WHAT THE TASK ASKS: Give back the entries exactly, ending with the "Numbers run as" line.

DATASET RECORDS:
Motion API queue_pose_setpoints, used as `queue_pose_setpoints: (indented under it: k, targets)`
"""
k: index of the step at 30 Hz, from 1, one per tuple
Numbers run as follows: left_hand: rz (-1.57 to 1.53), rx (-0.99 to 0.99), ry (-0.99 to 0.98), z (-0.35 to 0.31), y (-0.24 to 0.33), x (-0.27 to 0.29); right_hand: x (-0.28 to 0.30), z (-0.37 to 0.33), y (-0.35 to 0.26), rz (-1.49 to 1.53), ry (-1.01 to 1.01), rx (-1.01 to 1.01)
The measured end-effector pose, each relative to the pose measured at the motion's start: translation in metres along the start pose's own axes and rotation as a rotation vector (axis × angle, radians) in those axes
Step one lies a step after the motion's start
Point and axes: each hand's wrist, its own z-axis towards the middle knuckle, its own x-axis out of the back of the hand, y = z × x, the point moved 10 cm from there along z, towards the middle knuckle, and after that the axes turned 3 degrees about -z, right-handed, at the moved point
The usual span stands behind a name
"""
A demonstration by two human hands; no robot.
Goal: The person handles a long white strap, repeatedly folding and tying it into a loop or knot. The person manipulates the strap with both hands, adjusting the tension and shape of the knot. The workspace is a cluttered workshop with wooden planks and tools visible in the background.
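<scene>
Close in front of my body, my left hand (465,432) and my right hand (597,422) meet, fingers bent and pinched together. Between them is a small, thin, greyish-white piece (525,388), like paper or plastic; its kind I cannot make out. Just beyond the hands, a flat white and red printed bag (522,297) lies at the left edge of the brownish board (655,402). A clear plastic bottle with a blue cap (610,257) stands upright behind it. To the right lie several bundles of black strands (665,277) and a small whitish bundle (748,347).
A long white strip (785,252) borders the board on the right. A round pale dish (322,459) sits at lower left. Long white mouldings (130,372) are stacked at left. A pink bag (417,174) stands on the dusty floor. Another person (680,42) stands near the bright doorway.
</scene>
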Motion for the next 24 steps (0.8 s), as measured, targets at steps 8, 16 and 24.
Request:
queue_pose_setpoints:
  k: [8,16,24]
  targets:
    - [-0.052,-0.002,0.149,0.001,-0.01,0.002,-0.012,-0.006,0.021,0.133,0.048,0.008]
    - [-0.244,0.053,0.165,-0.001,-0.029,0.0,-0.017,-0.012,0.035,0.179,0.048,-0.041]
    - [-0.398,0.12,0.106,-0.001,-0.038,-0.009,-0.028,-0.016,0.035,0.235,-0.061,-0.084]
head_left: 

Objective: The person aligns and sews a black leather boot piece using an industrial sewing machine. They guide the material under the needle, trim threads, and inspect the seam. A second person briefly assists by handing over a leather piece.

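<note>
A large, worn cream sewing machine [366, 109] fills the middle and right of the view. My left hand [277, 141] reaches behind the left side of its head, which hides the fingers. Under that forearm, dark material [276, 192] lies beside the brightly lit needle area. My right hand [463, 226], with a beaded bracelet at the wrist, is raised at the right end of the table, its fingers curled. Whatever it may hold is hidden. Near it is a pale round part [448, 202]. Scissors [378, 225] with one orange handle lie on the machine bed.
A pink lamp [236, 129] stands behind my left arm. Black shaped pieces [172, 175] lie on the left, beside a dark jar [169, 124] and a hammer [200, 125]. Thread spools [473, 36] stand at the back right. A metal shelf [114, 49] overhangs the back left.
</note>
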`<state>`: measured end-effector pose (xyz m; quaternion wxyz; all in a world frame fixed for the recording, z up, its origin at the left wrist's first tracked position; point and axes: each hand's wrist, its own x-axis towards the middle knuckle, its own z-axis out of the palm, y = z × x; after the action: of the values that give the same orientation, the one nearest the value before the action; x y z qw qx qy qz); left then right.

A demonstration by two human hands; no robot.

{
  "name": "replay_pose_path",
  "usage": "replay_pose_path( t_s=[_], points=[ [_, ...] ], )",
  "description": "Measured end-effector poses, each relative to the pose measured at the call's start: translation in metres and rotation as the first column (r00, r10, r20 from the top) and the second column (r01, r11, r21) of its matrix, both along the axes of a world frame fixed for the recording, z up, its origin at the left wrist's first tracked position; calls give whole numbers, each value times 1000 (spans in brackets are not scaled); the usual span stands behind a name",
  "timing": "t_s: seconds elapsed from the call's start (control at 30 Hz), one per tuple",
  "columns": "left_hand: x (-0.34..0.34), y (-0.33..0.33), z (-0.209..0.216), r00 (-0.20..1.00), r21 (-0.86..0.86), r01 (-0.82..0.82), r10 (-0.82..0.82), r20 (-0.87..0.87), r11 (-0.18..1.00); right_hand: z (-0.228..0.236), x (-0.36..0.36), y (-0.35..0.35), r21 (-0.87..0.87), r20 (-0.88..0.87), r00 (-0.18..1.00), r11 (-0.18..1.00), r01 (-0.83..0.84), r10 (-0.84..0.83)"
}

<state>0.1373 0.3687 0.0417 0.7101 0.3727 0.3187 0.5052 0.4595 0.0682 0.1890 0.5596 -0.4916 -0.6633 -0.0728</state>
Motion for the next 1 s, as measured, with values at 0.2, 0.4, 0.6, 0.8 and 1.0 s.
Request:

EXERCISE SOLUTION:
Motion API queue_pose_setpoints, used as `queue_pose_setpoints: (indented under it: k, targets)`
"""
k: index of the step at 30 Hz, from 1, one per tuple
Numbers run as follows: left_hand: rz (-1.57 to 1.53), rx (-0.99 to 0.99), ry (-0.99 to 0.98), z (-0.35 to 0.31), y (-0.24 to 0.33), x (-0.27 to 0.29); right_hand: x (-0.28 to 0.30), z (-0.37 to 0.33), y (-0.35 to 0.26), rz (-1.49 to 1.53), ry (-1.01 to 1.01), rx (-1.01 to 1.01)

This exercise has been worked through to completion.